What you are asked to do
Give back, word for word, the line that contains "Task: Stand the" and every line that follows it in the data below.

--

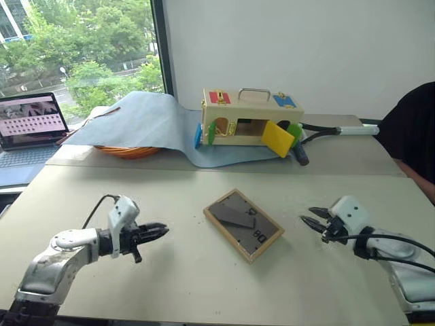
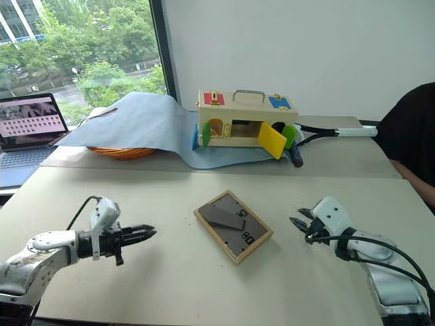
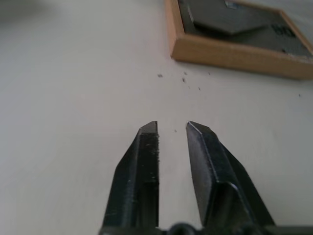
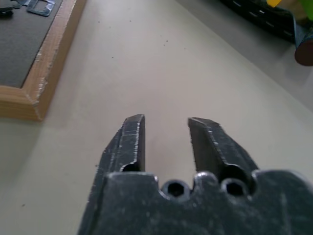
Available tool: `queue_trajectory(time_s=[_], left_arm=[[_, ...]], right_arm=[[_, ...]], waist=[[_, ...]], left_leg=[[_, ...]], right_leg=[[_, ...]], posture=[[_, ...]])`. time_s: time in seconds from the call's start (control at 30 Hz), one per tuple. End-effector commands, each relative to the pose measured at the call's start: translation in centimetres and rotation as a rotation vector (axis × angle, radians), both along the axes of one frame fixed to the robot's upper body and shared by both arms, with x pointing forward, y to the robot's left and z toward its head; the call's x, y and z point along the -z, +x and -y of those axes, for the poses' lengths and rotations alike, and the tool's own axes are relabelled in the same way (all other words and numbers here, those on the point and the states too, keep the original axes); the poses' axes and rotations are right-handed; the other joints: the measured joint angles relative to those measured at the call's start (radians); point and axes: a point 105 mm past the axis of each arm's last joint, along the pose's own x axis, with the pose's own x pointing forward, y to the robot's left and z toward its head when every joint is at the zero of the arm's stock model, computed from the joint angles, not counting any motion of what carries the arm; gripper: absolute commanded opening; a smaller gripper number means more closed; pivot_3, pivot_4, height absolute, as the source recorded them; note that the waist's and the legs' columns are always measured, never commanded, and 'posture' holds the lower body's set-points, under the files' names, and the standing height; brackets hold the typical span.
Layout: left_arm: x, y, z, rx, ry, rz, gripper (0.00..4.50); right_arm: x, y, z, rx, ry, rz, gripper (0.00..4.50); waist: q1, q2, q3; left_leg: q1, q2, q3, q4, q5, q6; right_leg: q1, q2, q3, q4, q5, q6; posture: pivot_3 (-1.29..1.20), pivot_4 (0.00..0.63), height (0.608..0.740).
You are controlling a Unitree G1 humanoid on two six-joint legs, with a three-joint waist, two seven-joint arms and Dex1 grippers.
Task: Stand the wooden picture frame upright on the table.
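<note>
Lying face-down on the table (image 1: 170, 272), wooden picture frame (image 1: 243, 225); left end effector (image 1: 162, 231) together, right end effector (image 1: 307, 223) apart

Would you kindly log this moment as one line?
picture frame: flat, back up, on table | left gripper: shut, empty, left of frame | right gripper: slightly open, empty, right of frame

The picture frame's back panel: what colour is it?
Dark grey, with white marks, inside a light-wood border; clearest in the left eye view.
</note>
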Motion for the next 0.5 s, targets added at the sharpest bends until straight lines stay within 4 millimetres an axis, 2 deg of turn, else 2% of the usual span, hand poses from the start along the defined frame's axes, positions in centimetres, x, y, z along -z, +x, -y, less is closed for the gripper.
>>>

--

Answer to this exercise
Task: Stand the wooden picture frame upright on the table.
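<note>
Lying face-down on the table (image 1: 170, 272), wooden picture frame (image 1: 243, 225); left end effector (image 1: 162, 231) together, right end effector (image 1: 307, 223) apart

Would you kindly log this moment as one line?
picture frame: flat, back up, on table | left gripper: shut, empty, left of frame | right gripper: slightly open, empty, right of frame

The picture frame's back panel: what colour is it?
Dark grey, with white marks, inside a light-wood border; clearest in the left eye view.
</note>
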Motion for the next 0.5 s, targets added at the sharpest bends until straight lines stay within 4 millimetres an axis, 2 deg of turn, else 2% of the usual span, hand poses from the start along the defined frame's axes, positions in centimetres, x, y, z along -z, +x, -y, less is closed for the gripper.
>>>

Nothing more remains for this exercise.